Work instruction
Restate word for word the opening line of the data below and every line after it until the line with "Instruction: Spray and", that line too, but not the pictures.
..........
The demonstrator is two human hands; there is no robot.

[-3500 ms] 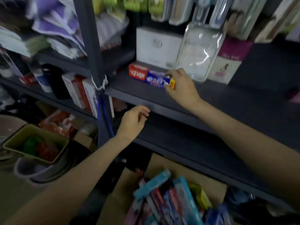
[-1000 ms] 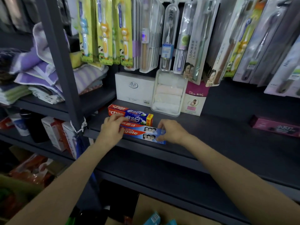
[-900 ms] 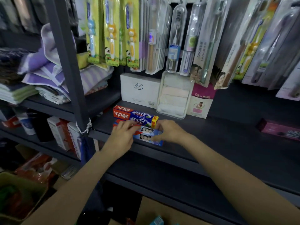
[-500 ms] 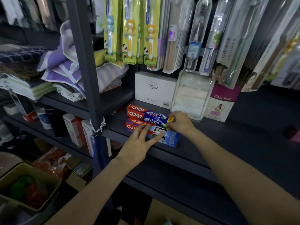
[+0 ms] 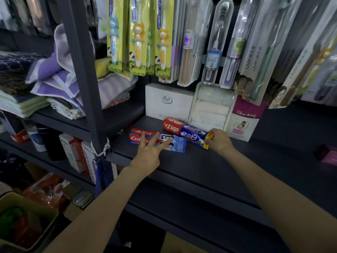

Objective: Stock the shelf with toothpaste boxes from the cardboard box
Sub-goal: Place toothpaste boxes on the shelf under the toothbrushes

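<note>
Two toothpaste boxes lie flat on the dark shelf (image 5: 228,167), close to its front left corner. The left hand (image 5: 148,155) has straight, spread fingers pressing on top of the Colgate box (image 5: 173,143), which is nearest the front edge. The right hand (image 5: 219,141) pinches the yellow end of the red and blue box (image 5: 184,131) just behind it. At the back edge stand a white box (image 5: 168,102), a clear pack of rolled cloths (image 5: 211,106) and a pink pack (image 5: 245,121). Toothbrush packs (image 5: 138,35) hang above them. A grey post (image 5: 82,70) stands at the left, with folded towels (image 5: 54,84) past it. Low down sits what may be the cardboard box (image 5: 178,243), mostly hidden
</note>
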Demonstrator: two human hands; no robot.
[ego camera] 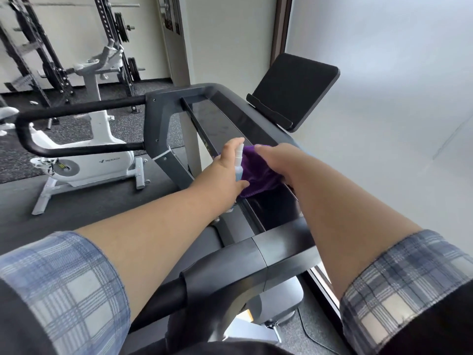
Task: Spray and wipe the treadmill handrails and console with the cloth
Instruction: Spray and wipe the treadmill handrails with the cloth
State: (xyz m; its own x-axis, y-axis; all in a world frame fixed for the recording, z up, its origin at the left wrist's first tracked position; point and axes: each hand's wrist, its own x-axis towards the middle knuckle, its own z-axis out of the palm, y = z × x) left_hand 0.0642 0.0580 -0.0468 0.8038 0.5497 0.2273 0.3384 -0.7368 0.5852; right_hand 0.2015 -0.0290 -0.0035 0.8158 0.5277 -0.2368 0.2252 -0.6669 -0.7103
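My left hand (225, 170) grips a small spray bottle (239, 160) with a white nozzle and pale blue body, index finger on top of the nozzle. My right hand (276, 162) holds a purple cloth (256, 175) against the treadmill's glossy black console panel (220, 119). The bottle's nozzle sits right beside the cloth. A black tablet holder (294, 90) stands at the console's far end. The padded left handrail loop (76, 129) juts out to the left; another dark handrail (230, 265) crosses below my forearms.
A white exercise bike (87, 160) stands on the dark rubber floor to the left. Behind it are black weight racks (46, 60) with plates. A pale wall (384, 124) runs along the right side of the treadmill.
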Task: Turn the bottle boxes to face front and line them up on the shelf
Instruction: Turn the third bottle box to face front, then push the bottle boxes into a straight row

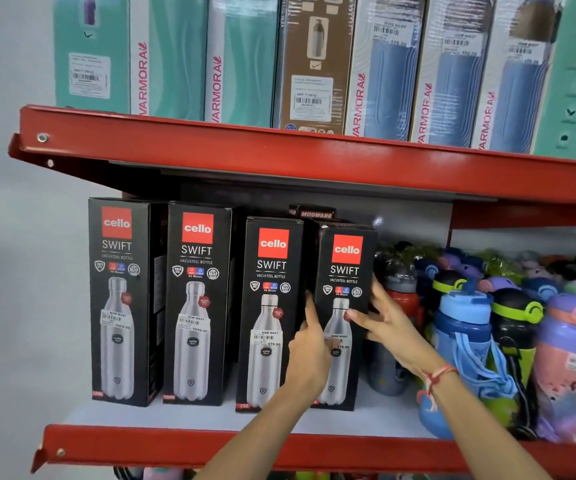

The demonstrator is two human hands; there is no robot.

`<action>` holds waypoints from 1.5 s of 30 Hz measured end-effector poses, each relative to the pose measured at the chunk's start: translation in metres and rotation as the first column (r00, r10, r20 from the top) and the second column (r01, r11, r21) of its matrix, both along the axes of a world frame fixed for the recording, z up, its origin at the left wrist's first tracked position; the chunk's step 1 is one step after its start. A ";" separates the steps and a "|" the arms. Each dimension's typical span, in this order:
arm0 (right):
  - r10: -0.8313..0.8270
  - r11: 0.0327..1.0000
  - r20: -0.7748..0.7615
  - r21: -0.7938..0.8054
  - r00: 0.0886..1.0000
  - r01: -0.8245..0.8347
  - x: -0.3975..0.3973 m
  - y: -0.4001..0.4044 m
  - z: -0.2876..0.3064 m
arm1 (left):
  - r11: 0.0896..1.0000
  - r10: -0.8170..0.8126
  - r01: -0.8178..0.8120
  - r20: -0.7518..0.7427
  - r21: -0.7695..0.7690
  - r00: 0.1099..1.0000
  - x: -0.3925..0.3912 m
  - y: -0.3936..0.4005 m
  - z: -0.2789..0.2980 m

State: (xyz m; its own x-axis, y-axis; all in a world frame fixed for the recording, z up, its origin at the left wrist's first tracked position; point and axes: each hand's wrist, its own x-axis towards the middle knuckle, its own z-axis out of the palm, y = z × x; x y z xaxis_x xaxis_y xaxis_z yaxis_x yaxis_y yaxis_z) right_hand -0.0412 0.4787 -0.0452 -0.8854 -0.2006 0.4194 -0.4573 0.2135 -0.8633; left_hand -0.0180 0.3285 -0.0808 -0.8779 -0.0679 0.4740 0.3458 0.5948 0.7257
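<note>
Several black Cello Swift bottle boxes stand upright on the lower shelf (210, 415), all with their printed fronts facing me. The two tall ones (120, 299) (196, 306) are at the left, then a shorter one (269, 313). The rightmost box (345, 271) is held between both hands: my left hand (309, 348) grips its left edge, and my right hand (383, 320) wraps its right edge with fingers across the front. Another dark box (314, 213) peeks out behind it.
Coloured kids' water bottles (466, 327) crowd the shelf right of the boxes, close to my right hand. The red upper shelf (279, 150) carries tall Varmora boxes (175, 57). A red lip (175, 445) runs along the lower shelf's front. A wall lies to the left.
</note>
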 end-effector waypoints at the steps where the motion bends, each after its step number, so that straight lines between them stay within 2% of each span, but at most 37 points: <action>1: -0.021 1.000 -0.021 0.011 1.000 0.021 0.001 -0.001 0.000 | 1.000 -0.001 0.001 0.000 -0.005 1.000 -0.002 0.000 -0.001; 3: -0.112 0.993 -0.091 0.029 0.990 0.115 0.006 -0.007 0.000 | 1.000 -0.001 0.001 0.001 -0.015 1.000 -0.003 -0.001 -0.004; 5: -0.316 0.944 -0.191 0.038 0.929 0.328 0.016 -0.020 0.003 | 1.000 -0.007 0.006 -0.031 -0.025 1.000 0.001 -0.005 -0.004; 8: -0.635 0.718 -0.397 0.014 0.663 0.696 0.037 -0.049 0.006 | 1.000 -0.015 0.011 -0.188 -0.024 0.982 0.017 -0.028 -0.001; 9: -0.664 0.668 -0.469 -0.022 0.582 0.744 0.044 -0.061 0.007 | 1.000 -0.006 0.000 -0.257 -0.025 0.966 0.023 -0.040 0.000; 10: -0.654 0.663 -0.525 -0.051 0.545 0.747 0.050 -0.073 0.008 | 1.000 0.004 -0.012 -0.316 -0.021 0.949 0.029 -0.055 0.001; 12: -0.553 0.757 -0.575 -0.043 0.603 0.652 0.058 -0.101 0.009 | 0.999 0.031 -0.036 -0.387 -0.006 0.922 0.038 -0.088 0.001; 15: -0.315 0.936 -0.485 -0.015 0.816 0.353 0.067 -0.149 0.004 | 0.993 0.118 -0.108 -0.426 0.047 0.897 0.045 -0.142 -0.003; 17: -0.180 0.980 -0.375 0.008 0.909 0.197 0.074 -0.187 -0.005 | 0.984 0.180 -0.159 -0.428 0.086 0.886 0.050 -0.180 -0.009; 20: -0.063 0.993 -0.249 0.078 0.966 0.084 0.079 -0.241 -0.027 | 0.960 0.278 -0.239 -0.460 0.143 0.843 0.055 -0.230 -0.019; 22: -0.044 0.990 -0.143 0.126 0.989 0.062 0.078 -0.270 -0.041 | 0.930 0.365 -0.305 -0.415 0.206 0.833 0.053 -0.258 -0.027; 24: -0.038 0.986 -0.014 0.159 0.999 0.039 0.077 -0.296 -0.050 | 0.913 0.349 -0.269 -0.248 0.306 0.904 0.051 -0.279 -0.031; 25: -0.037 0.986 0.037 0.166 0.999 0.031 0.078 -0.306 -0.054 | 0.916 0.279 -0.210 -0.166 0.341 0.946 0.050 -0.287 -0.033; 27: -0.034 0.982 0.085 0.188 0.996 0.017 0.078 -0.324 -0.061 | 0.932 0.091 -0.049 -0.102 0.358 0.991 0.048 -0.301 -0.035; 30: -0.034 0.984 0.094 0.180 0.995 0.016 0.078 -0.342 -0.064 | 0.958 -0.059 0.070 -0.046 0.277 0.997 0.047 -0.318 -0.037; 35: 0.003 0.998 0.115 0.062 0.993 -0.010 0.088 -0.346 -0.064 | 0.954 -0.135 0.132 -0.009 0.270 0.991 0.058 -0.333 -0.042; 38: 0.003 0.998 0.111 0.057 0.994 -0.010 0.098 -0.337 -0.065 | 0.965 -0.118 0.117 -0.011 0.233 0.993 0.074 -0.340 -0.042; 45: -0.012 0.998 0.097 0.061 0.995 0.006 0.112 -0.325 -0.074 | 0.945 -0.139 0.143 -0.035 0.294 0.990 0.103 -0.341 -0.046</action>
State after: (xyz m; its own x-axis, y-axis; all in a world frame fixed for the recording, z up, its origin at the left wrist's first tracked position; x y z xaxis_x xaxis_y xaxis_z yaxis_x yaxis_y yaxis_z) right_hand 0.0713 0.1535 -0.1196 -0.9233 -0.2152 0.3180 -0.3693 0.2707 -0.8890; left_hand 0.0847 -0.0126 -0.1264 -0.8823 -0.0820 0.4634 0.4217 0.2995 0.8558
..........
Response to this exercise
The demonstrator is two human hands; there is no robot.

[-3500 ms] 
[-1000 ms] 
[-900 ms] 
[-500 ms] 
[+0 ms] 

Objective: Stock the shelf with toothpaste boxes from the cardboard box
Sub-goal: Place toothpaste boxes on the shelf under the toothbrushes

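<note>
Two toothpaste boxes lie flat on the dark shelf (image 5: 228,167), close to its front left corner. The left hand (image 5: 148,155) has straight, spread fingers pressing on top of the Colgate box (image 5: 173,143), which is nearest the front edge. The right hand (image 5: 219,141) pinches the yellow end of the red and blue box (image 5: 184,131) just behind it. At the back edge stand a white box (image 5: 168,102), a clear pack of rolled cloths (image 5: 211,106) and a pink pack (image 5: 245,121). Toothbrush packs (image 5: 138,35) hang above them. A grey post (image 5: 82,70) stands at the left, with folded towels (image 5: 54,84) past it. Low down sits what may be the cardboard box (image 5: 178,243), mostly hidden
</note>
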Demonstrator: two human hands; no robot.
[ego camera] 
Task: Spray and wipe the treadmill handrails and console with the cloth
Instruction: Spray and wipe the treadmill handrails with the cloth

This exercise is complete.